The adults around him extended no warmth, no hand, no love, no compassion. He was a little boy alone in a cold and ever-darkening world. It was 1939, Hitler’s war had already begun and people’s minds were occupied with other matters. Although David did have a father, he cared nothing for his only child and viewed him as more of a burden than anything else. He was a womanizer, a bon vivant, a Hungarian bohemian who would endlessly spend his days and nights in smokey filled gambling houses until the morning’s early hours. Night after night David would sit under the table among the men’s feet and dirty shoes while his father played. His big blue eyes brimmed with tears as he sat there shivering in his own pee falling asleep against a wooden table leg.
This little, shy, sweet inconvenience named David was sent from aunt to uncle and passed along as a big burdensome platter at a long table at which no one can find the room to rest it down. He was finally shipped off to an orphanage in Israel (then called Palestine) in 1943. On May 16, 1944, the Nazis began the deportation of all of Sighet’s Jews to Auschwitz. David’s entire family, except his father, shared the same fate as the 20,000 Jews who had once lived in this ethnically eclectic town: They were murdered by the Nazis.
When Israel became a State on May 14th 1948, David turned 13, bar mitzvah age. Still in the orphanage, ever lonely and so alone, he was lucky to be alive. Yet the pride that the establishment of the Jewish homeland ushered in was nothing short of contagious, offering hope and a common sense of purpose. David eventually ran away from the orphanage, lied about his age and joined the Israeli army. It became his family, and his heart opened up again.

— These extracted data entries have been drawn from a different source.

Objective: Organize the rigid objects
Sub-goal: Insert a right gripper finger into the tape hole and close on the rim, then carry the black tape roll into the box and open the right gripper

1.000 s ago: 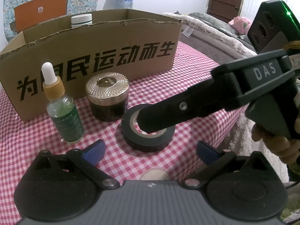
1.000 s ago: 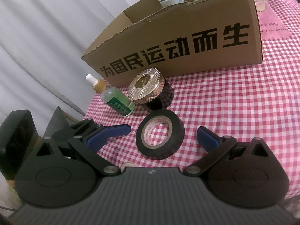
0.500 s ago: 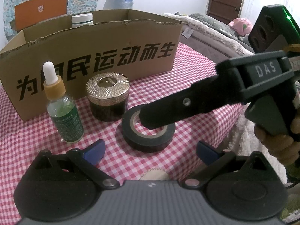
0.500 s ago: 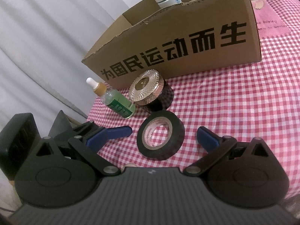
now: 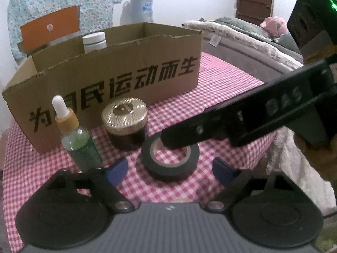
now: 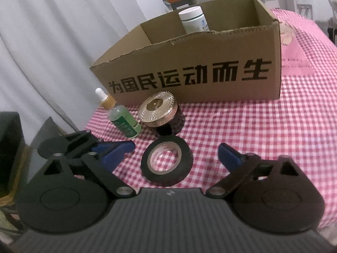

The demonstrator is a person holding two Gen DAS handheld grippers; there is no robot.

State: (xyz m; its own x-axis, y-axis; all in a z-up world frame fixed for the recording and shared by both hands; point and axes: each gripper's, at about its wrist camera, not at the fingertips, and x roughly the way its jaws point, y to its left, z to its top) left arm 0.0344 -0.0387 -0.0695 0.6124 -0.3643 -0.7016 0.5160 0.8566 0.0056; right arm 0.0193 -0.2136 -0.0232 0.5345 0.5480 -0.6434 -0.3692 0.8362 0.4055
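both grippers (jaws just narrowing) flank the black tape roll (image 6: 166, 160).

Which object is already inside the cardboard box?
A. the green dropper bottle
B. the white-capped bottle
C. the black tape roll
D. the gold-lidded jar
B: the white-capped bottle stands inside the cardboard box; the other three stand on the tablecloth in front of the box.

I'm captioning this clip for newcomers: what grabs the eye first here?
The cardboard box with bold black lettering dominates the back of the pink checked tablecloth, a white-capped bottle standing inside. In front stand a green dropper bottle and a gold-lidded jar, with a black tape roll lying nearest, between the right gripper's open fingers.
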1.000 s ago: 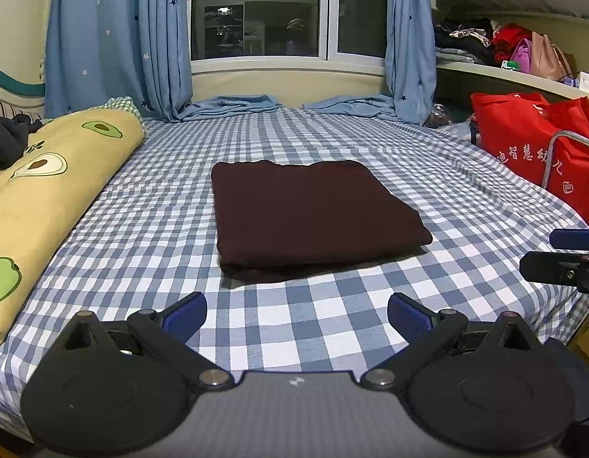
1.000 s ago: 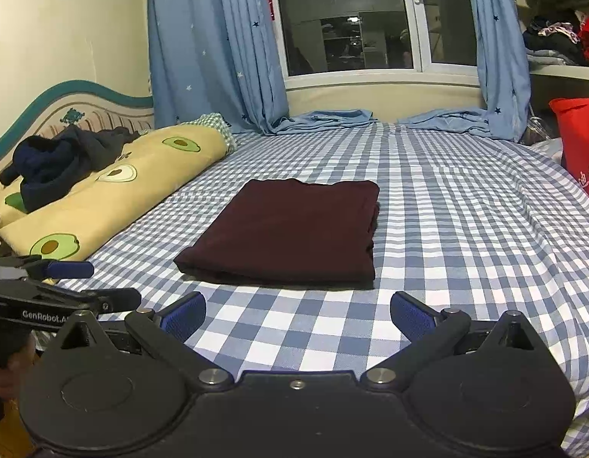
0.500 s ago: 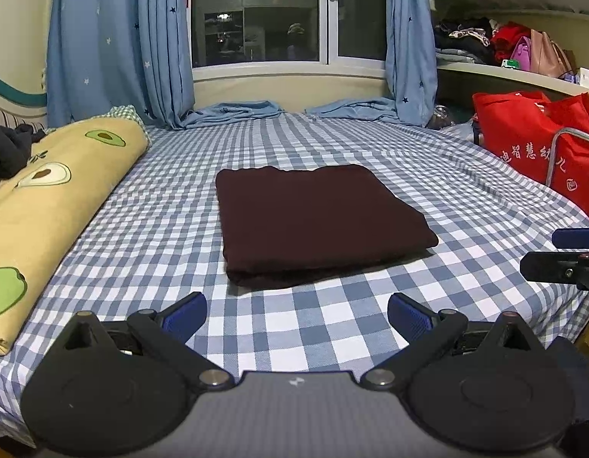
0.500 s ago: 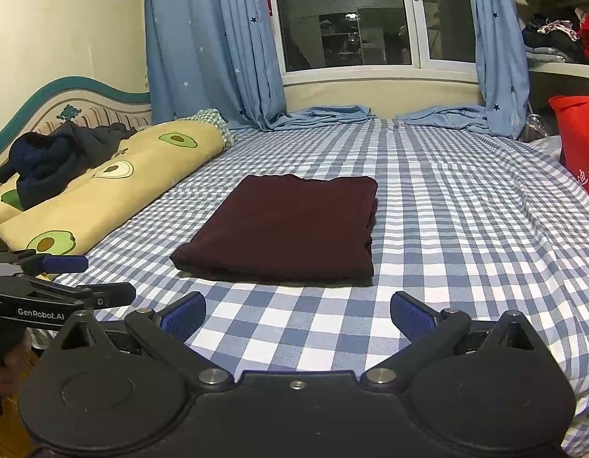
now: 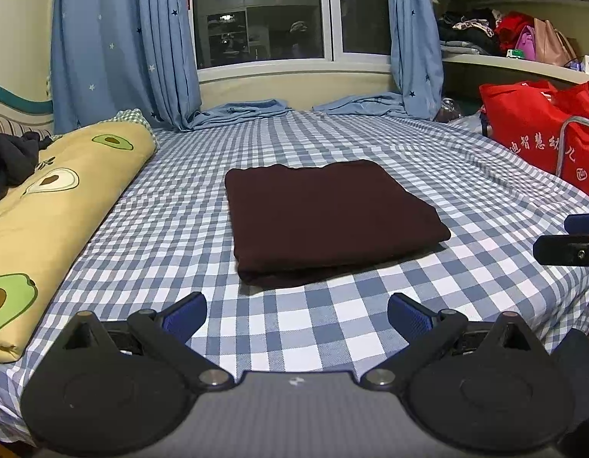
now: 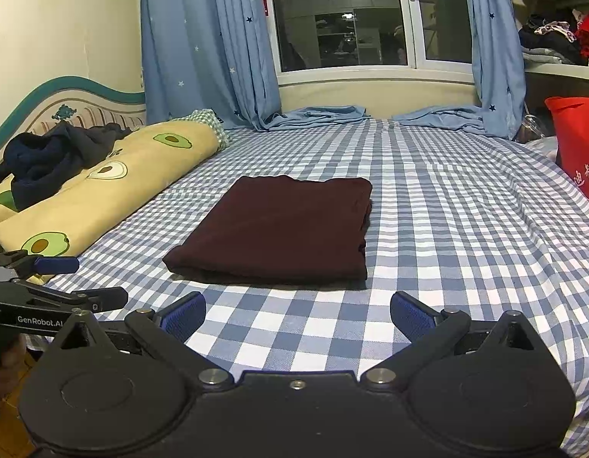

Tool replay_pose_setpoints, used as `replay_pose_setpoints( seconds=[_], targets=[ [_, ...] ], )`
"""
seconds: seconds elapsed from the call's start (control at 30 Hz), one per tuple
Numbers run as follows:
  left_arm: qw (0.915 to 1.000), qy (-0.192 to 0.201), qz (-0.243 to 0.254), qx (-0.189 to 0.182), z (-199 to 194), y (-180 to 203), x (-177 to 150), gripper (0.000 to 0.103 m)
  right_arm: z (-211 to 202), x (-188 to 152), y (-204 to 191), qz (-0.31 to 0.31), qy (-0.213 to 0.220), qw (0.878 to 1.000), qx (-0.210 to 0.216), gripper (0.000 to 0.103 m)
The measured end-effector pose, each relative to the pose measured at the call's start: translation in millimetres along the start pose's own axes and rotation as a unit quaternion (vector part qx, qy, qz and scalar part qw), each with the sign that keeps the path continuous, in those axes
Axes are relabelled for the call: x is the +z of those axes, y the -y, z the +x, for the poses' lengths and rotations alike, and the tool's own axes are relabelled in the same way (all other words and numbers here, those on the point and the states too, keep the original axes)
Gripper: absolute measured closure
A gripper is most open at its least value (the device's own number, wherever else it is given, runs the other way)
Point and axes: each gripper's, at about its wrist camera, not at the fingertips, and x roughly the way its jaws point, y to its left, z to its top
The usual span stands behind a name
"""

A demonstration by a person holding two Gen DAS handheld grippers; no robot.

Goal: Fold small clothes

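Note:
A dark maroon garment [image 5: 325,217] lies folded into a flat rectangle in the middle of the blue checked bed [image 5: 172,229]; it also shows in the right wrist view as the garment [image 6: 279,229]. My left gripper [image 5: 296,315] hovers open over the bed's near edge, short of the garment, nothing between its blue pads. My right gripper [image 6: 298,315] is open too, equally short of the cloth. Each gripper appears in the other's view: the right gripper [image 5: 573,236] at the right edge, the left gripper [image 6: 65,282] at the left edge.
A yellow avocado-print quilt roll [image 5: 46,210] lies along the bed's left side with dark clothes [image 6: 54,156] heaped on it. Red bags [image 5: 542,141] stand at the right. Blue curtains [image 6: 203,45] and a window close the far end; shelves [image 5: 504,61] hold clothing.
Both grippers have drawn back a little from the garment and lifted slightly; the folded cloth has stayed where it was. Both remain open.

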Motion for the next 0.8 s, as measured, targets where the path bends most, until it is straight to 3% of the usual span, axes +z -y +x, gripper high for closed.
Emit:
replay_pose_setpoints(
  seconds=[0.27,0.8],
  targets=[
    [1.0,0.005,0.004,0.003,-1.6,2.1,-0.7,0.001,-1.0,-0.7,-0.3,0.0,-0.001,1.0,0.0,0.0],
    [0.9991,-0.004,-0.042,-0.009,2.9,-6.0,-4.2,0.001,-1.2,-4.5,-1.0,0.0,-0.004,1.0,0.003,0.001]
  ],
)
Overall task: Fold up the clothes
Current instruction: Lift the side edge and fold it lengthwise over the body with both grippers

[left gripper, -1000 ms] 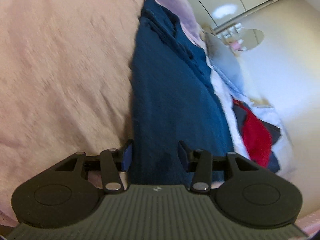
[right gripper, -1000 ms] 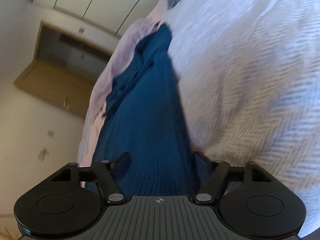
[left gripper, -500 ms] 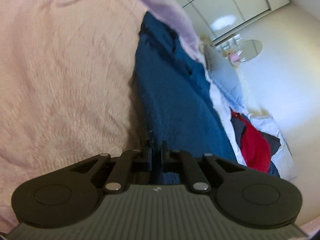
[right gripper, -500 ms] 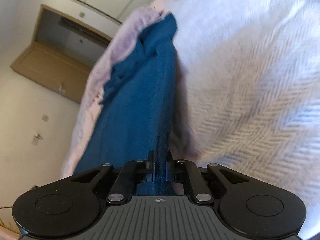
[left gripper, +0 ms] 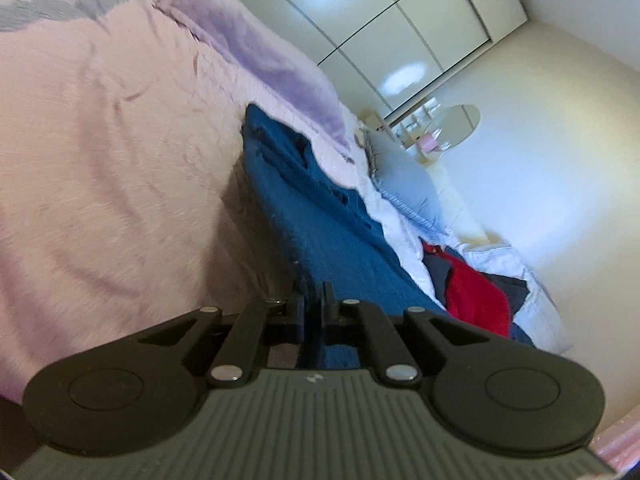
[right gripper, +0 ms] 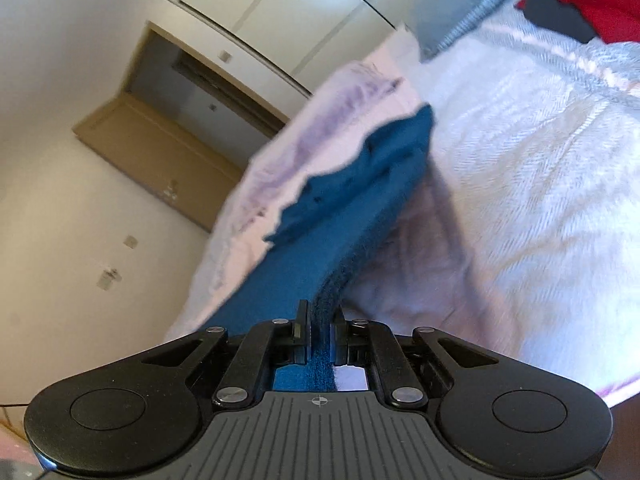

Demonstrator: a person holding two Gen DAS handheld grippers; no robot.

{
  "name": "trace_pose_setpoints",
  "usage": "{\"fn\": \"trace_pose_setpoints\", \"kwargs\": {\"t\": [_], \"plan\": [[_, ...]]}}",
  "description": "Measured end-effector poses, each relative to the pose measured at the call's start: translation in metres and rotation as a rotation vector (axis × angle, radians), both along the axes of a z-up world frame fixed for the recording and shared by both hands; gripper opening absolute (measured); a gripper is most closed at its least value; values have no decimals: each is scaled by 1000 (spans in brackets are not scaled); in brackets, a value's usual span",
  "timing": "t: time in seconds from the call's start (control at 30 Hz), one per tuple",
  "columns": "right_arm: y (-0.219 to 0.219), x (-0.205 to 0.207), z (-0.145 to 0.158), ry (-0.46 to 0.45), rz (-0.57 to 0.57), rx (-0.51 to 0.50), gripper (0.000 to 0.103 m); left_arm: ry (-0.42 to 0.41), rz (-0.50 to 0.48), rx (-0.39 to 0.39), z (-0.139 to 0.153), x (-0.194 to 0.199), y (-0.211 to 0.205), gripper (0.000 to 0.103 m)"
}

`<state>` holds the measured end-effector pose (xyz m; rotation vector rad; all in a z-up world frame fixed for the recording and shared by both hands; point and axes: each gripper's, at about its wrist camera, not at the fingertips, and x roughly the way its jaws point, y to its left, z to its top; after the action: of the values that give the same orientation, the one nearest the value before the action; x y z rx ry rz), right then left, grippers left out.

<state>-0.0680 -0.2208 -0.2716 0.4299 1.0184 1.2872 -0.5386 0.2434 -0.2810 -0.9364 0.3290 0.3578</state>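
A dark blue garment point(left gripper: 320, 216) lies stretched across the bed. My left gripper point(left gripper: 314, 294) is shut on its near edge, and the cloth rises off the pink blanket point(left gripper: 100, 168) toward the pinch. In the right wrist view the same blue garment point(right gripper: 352, 200) runs away from me, and my right gripper point(right gripper: 320, 314) is shut on its thick hem. The held edge hangs above the white bedspread point(right gripper: 540, 200) and casts a shadow beneath it. The far end of the garment still rests on the bed.
A pile of red and dark clothes point(left gripper: 476, 292) lies on the bed past the blue garment, with a grey-blue pillow point(left gripper: 404, 184) beside it. White wardrobe doors point(left gripper: 380, 12) and a round mirror point(left gripper: 452, 124) line the far wall. A wooden door point(right gripper: 160, 148) stands open.
Both grippers went from open around the garment's edge to shut on it. Then both rose, lifting that edge off the bed, and more of the room has come into view.
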Motion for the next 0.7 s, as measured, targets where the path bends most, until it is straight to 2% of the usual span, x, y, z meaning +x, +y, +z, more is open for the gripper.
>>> {"fn": "trace_pose_setpoints", "kwargs": {"t": [0.23,0.37,0.47,0.6,0.7], "plan": [[-52,-85,-9,63,-9,18,6,24,17,-30,1,-79,-50,4],[-80,-113,-20,122,-19,6,6,37,31,-68,-5,-102,-61,4],[-86,-112,-15,124,-16,-7,6,30,26,-83,-4,-101,-56,4],[-71,-95,9,78,6,19,6,-9,4,-103,4,-85,-34,4],[-45,-67,26,41,9,40,6,-41,-18,-118,16,-60,-3,5]]}}
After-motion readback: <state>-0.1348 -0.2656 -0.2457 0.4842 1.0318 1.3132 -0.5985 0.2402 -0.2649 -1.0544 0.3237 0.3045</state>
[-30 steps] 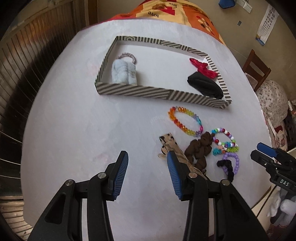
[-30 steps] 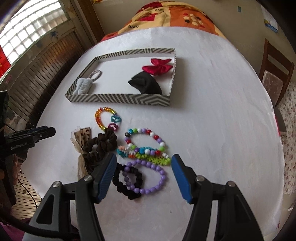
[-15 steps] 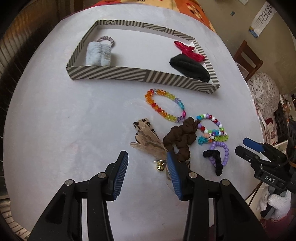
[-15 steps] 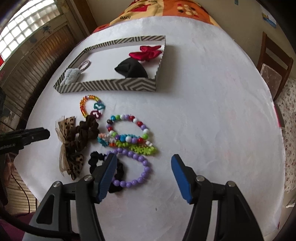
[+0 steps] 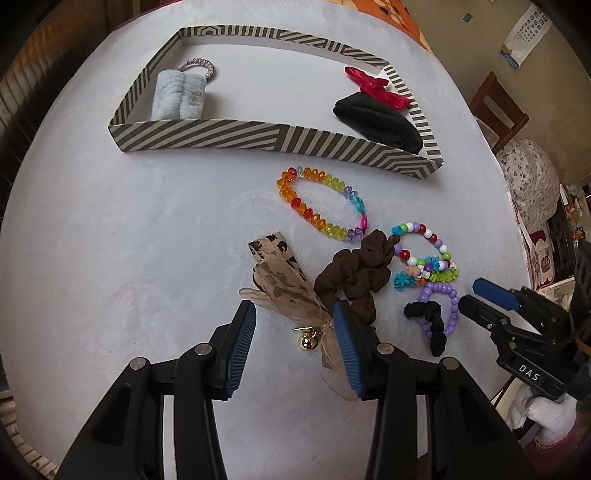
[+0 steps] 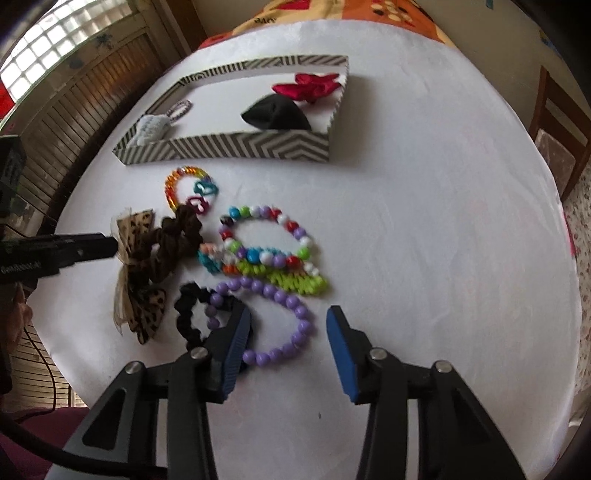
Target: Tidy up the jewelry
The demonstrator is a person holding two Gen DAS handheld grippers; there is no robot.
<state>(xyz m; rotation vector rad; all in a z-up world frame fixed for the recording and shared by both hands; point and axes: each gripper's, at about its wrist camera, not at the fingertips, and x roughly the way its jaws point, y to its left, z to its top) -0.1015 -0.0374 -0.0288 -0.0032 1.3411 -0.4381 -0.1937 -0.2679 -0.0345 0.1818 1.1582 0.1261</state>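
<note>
As the left gripper has been advanced, the leopard-print bow is now bracketed, jaws apart.
Right gripper held open over the purple bead bracelet; striped tray well beyond; a bow pick is implied.

A white cloth-covered surface fills most of both views. Past its far edge lies an orange and yellow patterned fabric. A brown wooden chair stands by the beige wall, where a white paper calendar hangs. Nearer, a floral-print covered seat sits beside the surface. A glass-block window glows above brown slatted wooden panelling.
</note>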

David was my father: David Davidovit. He took his mother’s maiden name because his father was too busy with himself to register his son with his own. My father wore that name with the same pride and honor as he did his army uniform because everything about him stood for decency. He was the little David who cried as they took his mother Sarah away and who one day would have to bury his own 3-year-old daughter who shared her name. He was the David who gave me the Hebrew name, Aliza, happiness, because that is what the land of the Hebrews had given him. Ironically, I was born May 16th, which for me is a symbolic triumph over the day the Nazis swept up Sighet’s Jews for extermination.
It was in my father’s story as a decorated veteran that my Zionism was born; it was in his longings for the beaches of Haifa and vivid tales about Ariel Sharon that Israel became my legacy too. It was in his patriotism that I came to romanticize about heroic Israeli men, and it was in his story that I learned that without the existence of the Jewish homeland every Jew is an orphan.
Yes, David means beloved. My beloved father who, like his biblical namesake, stood against life’s Goliaths and prevailed. And like the Star of David on the Israeli flag, he is forever my protector, my shining and guiding star and a radiant light sparkling over Zion.
God bless his soul!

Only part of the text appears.